[Beowulf] Re:Strange hardware? problems

David Mathog mathog at caltech.edu
Fri Apr 27 12:33:24 PDT 2007


Orion Poplawski <orion at cora.nwra.com> wrote:
> 
> We've got two pairs of identical machines:
> 
> - 2 Tyan S2882 dual processor Opteron 244 stepping 10
> - 2 Tyan S2882-D dual processor dual core Opteron 275 stepping 2
> 
> We have two (relatively complicated) numerical models (RAMS and a 
> homegrown one) that will blow up in random locations on the 244 machines 
> but run fine on the 275 machines.

Since the same code runs differently on two different Opteron models
it's probably either a memory access issue or the use of a compiler
flag that enables some feature on one model that is not present
on the other.  For instance, SSE3 vs. SSE2, although I don't know
enough about these models to tell you what the most likely flag would
be.  (The fact that it runs ok on the newer one and blows up on the
older one is consistent with this type of error.)
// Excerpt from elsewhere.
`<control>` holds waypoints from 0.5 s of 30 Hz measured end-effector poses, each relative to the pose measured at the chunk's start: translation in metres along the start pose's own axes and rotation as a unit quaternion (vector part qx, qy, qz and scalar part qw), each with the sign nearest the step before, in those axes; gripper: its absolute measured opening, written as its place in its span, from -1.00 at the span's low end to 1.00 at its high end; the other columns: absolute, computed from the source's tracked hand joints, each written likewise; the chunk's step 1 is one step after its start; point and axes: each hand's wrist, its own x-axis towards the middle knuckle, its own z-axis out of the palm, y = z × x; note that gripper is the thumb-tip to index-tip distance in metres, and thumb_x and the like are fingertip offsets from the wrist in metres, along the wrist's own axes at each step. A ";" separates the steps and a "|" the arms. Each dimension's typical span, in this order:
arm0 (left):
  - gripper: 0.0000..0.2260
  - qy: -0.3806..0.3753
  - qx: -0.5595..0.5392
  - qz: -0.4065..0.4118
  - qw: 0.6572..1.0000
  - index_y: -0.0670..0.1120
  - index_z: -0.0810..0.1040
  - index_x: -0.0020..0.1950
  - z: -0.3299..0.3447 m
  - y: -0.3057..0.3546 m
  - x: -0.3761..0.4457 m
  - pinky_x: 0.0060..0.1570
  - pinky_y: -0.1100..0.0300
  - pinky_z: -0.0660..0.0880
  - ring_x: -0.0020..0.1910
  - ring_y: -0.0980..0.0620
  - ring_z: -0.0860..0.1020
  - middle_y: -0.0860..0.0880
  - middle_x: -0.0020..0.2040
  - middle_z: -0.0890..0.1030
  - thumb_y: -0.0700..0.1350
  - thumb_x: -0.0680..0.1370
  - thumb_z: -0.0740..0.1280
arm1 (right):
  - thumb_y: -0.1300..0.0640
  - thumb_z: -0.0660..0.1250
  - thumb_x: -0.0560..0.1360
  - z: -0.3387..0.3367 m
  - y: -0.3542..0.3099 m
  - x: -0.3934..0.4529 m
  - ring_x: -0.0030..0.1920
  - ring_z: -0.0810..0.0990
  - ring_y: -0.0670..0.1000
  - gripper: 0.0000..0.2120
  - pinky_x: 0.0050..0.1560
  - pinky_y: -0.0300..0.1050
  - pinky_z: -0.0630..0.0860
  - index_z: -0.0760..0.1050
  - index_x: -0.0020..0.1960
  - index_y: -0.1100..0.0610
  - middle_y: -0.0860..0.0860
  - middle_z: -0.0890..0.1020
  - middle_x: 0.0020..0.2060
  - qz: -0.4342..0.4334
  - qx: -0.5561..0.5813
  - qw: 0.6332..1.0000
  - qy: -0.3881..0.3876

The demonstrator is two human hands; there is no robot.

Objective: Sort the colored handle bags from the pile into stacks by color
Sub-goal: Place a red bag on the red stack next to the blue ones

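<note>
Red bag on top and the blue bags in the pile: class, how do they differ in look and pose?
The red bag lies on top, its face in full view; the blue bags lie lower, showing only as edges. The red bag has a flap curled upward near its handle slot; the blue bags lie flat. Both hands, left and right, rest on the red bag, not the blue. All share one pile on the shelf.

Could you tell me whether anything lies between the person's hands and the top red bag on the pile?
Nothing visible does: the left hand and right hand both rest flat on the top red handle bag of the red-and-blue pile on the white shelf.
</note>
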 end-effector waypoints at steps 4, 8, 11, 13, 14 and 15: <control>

Assuming gcc, recompile with:

  -O0 -g -std=c99 -Wall

and clean up any warnings that result until you get a clean build.
Repeat with -O3 and -O2, as for strange reasons that sometimes uncovers
logic problems not seen at -O0.  Then run the resulting binary
within valgrind.  Fix any memory access violations which are found.
Valgrind can also alert you to the use of unsupported operations.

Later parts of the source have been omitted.